Among the violations reported by detainees were:

  • Insufficient, spoiled and sub-standard food

  • Insufficient or tainted drinking water

  • Psychological, physical, or verbal abuse

  • Insufficient medical care, most notably for pregnant women and children


Anecdotal evidence of the latter was given by a Honduran mother who said her young son, "began to bleed from the nose" while in detention. She said a border agent told her that "this is normal," and refused to allow medical personnel to attend to the sick child.

Along with tales of abuse and statistics to support those allegations, the report also "debunks... the public perception of immigrants as terrorists and criminals," Gentry asserted.

"Economic displacement created by NAFTA and CAFTA trade agreements drove and continues to drive rural agricultural workers out of those countries in order that they can survive," Gentry said.

Gentry added that some 6.6 million of the approximately 11 million undocumented in the United States are "farm workers who are migrating to survive economic collapse in the agricultural labor market."

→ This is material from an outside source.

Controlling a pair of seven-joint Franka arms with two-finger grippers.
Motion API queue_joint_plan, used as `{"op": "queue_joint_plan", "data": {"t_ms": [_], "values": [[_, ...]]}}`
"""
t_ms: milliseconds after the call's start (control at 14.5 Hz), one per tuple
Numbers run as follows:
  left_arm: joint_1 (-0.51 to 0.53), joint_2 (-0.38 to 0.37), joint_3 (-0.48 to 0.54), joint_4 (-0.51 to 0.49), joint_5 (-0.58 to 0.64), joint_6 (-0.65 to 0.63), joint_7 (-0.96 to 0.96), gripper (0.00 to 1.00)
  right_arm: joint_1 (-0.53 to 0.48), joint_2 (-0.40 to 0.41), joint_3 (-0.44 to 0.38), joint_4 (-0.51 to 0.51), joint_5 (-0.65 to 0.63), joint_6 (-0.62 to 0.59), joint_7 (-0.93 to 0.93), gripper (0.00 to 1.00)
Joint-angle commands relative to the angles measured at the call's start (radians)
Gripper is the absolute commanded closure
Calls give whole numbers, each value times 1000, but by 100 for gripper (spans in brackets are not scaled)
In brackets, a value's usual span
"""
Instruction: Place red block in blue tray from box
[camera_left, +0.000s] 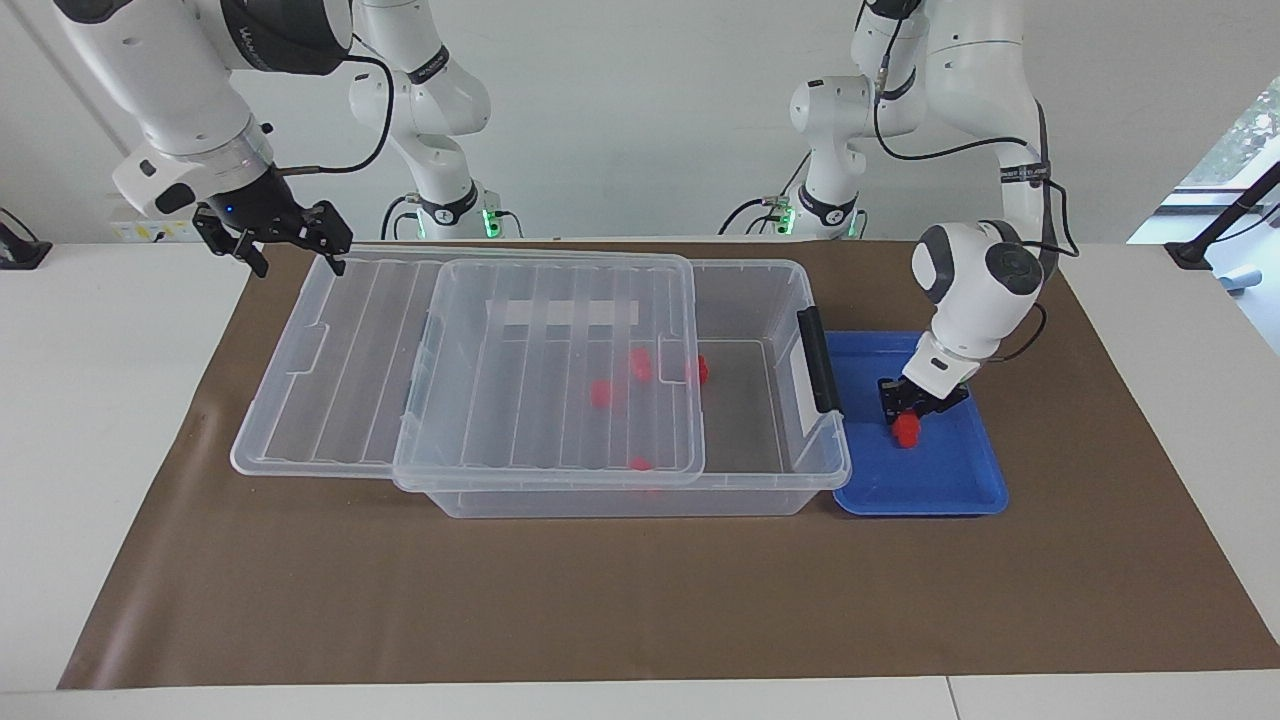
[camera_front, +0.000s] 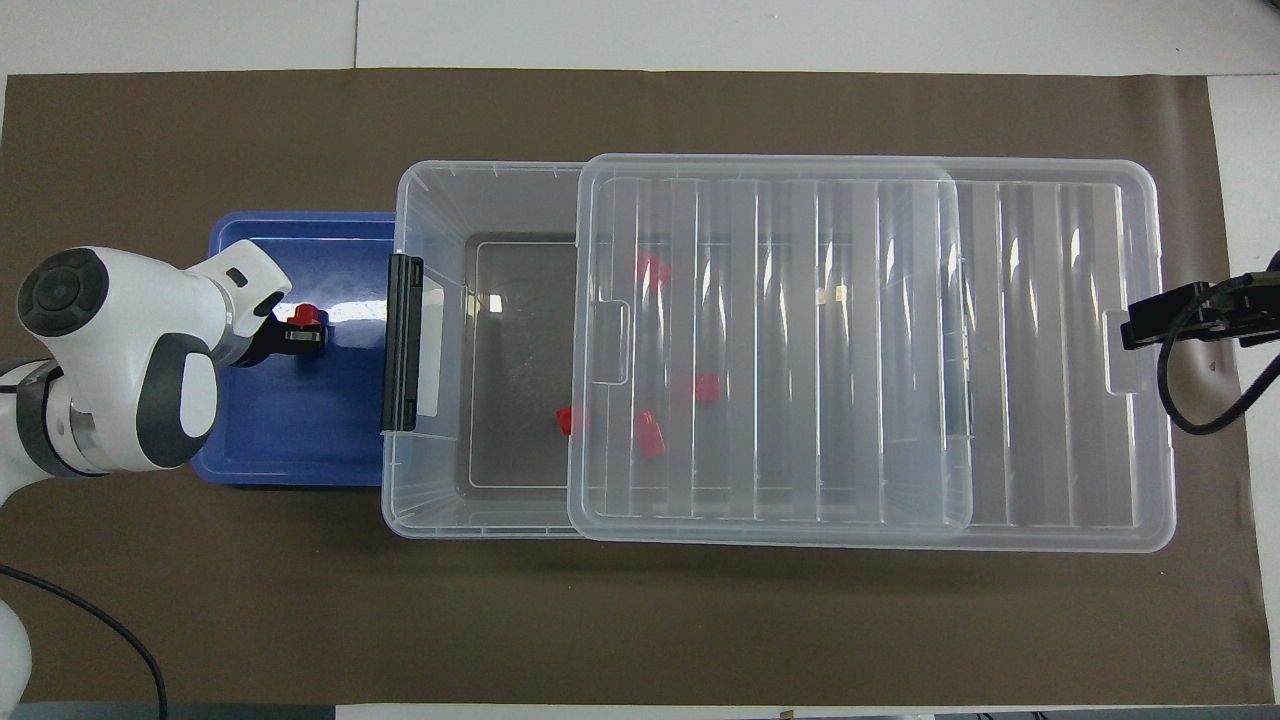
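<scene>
The blue tray lies beside the box at the left arm's end of the table. My left gripper is low in the tray, shut on a red block; both also show in the overhead view, the left gripper and the block over the tray. The box has its ribbed lid slid toward the right arm's end, leaving the tray end open. Several red blocks lie inside. My right gripper is open above the lid's outer edge.
A brown paper mat covers the table under everything. The box's black clip handle faces the tray. The shifted lid overhangs the box toward the right arm's end, where the right gripper waits.
</scene>
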Motion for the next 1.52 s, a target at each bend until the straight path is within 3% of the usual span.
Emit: {"op": "queue_joint_plan", "data": {"t_ms": [0,276,483,828,1172,1241,1310,1379,1448], "values": [[-14,-28,6,24,-23,-39,8,0,-8,-13,9,-9,14,7,19,0],[-13,-104,11,88,-21,-203,5,0,-8,-13,9,-9,14,7,19,0],[-2,-149,12,200,-14,-387,-4,0,-8,-13,9,-8,14,7,19,0],[4,-166,14,424,35,-669,-1,0,-9,-12,9,-9,12,9,18,0],[29,-163,15,599,51,-840,5,0,-32,-36,-4,-87,-3,150,-114,0],[32,-163,17,617,51,-872,7,0,-63,-44,-8,-116,-2,165,-152,34],[36,-163,29,627,52,-894,8,0,-92,-59,-10,-151,-2,179,-172,74],[49,-163,38,637,52,-912,11,0,-123,-66,-17,-187,-2,209,-200,100],[50,-164,40,642,49,-923,11,0,-135,-72,-30,-216,-2,241,-232,100]]}}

"In plain terms their jobs were destroyed by large plantation agriculture now reaping enormous profits and US commercial agriculture that exports basic crops to those areas where they used to grow such crops."

Gentry also believes the report proves "the DHS (Department of Homeland Security) policy of subjecting immigrants to harsh treatment in border patrol stations in order to deter them from coming has failed."

"We perceive looming international threats but are being guided by fear and those who traffic in selling fear," Gentry said, also comparing current immigration policies to those which eventually sent several Native American tribes--once also considered "illegals"--down the infamous Trail of Tears.

"However, this time, [it is] our neighbors in North America and Central America, whose immigrants account for 73% of all undocumented in the United States," Gentry said.

"We do not live in an isolated region any longer. If you make international trade deals to exchange goods, capital investments and technology, but exclude the people hurt by the worst by those trade deals, more illegal people will be coming unless the deals are fixed. We can no longer afford not to [fix them]--unless taxpayers want to shell out more money for a problem we were told was going to be solved in 1995."